In his first Mann ki Baat after being re-elected, Prime Minister Narendra Modi on Sunday stressed on the importance of conservation of water to meet the ongoing crisis across the country, comparing water to “God’s prasad”.
“We together should resolve to save every drop of water,” Modi said in his monthly radio address. “I believe, like other problems on hand, we can solve this predicament with the participation of the people, janbhagidari, and their power, janshakti… We are bound to find a solution through the strength, cooperation and resolution of 130 crore citizens.”
Pointing out that “only 8% of the water received from rains in the entire year is harvested in our country”, he talked about the Jal Shakti Ministry created recently to “allow faster decision-making on all subjects related to water”, after merging the Water Resources and Drinking Water ministries. The Modi government has also promised to provide piped water to all households across the nation in the next five years, as part of a “Nal se Jal” initiative.

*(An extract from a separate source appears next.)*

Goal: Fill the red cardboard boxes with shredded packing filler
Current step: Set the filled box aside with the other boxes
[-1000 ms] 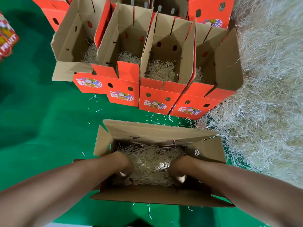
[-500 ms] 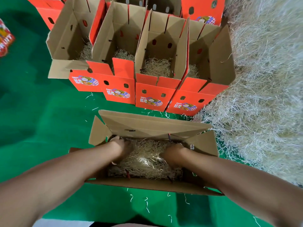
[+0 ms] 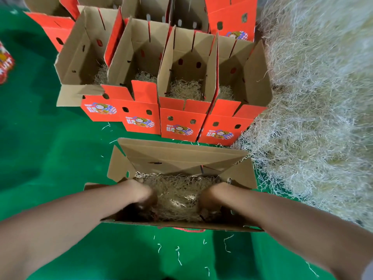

Many people had messaged him about the “prevailing water problem”, Modi said, adding that he had recently written to all sarpanchs and gram pradhans asking them to “discuss the resolution of this problem with villagers”. In response, Modi said, on June 22, “crores of people contributed free labour across thousands of panchayats” and “people in village after village resolved to accumulate every single drop of rainwater”. It seems villagers “have become involved in competition for raising a water temple in their respective villages”, he said.
Modi asked people to make water conservation a “mass movement” like the cleanliness drive, urging luminaries to take up the issue, and people to share traditional methods of water conservation as well as information on those working in the field to create “an intensive database”. “We must wake up society, unite society and join society in this endeavour.”
Modi also spoke about the importance of democracy, while raising the issue of Emergency imposed on June 25, 1975. Resistance against it was not limited to the political arena or “the confines of prison cells”, he said, adding that there was “an outrage in the conscience of one and all”. “The collective torment over the loss of democracy was evident.”
He said it was easy to forget the “the joys of democratic rights, unless they are snatched away”, and that the Emergency reinforced that. He said this showed that for Indians, democracy was embedded in their culture and heritage “beyond laws and rules”. In the elections after Emergency was lifted, the PM said, people had voted “without bothering about other rights and requirements, just for the sake of saving democracy”. “We must keep reminding ourselves that our democracy is gloriously great, it flows in our veins.”
Talking about the recent Lok Sabha elections, he said it was the first time that “women enthusiastically voted, as much as men did”. “Another encouraging fact is that today there are a record 78 women MPs.”
Thanking people for re-electing him, Modi talked about his trip to Kedarnath after polling had concluded and the results were not yet out. He said he did not want to “change the course of conversation” by talking about it at length, but said people had the right to ask him about it. “Most people have derived political conclusions out of that. For me, it was an opportunity to meet myself. In a way, I undertook the journey to meet my inner self. I shall not reveal other things today, but I certainly want to tell you that perhaps in that solitary cave, I got an opportunity to fill the vacuum created by the long pause in Mann Ki Baat (due to the model code of conduct for elections).”
He added that his confidence before the elections “was not Modi’s”, but a factor of “the trust of your foundation”.
Moving on to the importance of reading, especially in the digital world, Modi mentioned several stories of author Premchand like Poos Ki Raat, Nashaa and Eidgah. He said that though Premchand’s stories were written about a century ago, they remain relevant even today.